Une soirée sous le signe de la bière, de riffs graisseux, des casquettes de truckers et du souffre. Une distraction se distinguant au travers de décibels rock, de guitares incisives, de tonalités transpirant les influences hard des 70’s. Deux formations  pour un univers similaire. Pour nous permettre de patienter, Royal Tusk vient défendre l’excellent album « Tusk II » paru récemment. Le groupe mené par Daniel Carriere livre une prestation honnête et sans compromis. Le quartette distille ses compositions issues d’inspirations rock, hard traditionnelles incluant des atmosphères progressives, stoner et groovy. Les musiciens ne font pas dans l’économie physique, le set est dynamique, rageur mettant à rude épreuve les cervicales par ces headbangings partagés. Les canadiens assurent le show, maitrisent la scène et mettent une ambiance plaisante. Une communion partagée durant une relation mettant en action un groupe et un public. Royal Tusk confirme tout au long de cette prestation les qualités perçues au travers de leur discographie.

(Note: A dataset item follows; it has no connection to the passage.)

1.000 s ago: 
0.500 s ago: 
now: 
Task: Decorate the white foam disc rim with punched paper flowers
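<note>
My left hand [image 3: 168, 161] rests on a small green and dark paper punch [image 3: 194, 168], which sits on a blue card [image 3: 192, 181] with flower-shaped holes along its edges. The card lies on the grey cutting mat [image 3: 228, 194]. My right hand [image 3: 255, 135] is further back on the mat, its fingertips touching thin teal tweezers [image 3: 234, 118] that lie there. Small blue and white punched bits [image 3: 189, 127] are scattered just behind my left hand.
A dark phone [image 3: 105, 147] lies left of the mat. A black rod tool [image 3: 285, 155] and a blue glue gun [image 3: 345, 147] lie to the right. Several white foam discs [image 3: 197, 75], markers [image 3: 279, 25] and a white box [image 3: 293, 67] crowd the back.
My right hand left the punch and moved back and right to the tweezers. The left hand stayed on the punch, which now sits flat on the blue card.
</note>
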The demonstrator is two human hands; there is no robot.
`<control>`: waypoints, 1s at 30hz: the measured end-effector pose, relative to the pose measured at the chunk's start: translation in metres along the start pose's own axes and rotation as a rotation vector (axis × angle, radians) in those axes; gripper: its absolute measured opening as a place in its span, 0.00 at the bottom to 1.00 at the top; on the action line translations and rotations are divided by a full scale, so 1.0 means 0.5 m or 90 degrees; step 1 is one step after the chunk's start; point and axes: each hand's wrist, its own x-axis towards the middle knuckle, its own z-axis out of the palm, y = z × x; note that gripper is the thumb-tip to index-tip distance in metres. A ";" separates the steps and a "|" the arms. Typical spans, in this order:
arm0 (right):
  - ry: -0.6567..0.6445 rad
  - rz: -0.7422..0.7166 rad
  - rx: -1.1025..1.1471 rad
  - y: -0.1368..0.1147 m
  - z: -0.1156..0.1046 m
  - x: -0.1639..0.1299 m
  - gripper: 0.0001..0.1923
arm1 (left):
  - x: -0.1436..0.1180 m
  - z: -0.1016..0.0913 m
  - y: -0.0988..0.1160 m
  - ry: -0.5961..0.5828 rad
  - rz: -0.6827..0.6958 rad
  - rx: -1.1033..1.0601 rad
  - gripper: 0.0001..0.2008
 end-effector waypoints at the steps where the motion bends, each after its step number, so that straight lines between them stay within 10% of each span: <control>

Toutes les interventions scéniques ne se ressemblent pas… En effet, ayant découvert Monster Truck en première partie de Deep Purple, le groupe avait assuré une prestation convaincante et captivante. Il me tardait de retrouver la formation dans une configuration plus intimiste… Bien que les compositions diffusées par le groupe soit excellentes, bien que l’engagement soit présent, il ne règne pas une atmosphère apaisante et rassurante entre les musiciens. Ceux-ci semblent évoluer sans cohésion, de manière solitaire, un sensation de mal-être en eux se dégage de la scène. Jon Harvey n’est pas à son aise devant son micro, le frontman présente des signes de faiblesses pour tenir ses vocaux. De son coté, Jeremy Widerman met à rude épreuve SG et ses cervicales. Le guitariste ne tient pas en place, assurant le set pour quatre. Agacé, excité ??? Les deux sentiments sont en lui. Tenant à bien faire, le musicien n’est pas en mesure de tolérer les écarts de son compère et décide de quitter les planches soudainement accompagné de Brandon Bliss (claviers) et Steve Kiely (batterie). Seul Jon Harvey reste sur scène, faisant état de ses difficultés. Sous la demande du public, les trois musiciens reviennent pour finir un show intriguant. Chacun essaye de faire disparaitre cette tension, l’assistance fait montre d’avoir oublier ce chahut. Pressée dans découdre, la formation assure la fin sans en faire plus. 

Il y a des soirs avec et d’autres sans… Laissons revenir Monster Truck dans une configuration plus saine afin de savourer pleinement sa musique et sa prestation.

 

Une soirée proposée par l’Empreinte et Replica Promotion.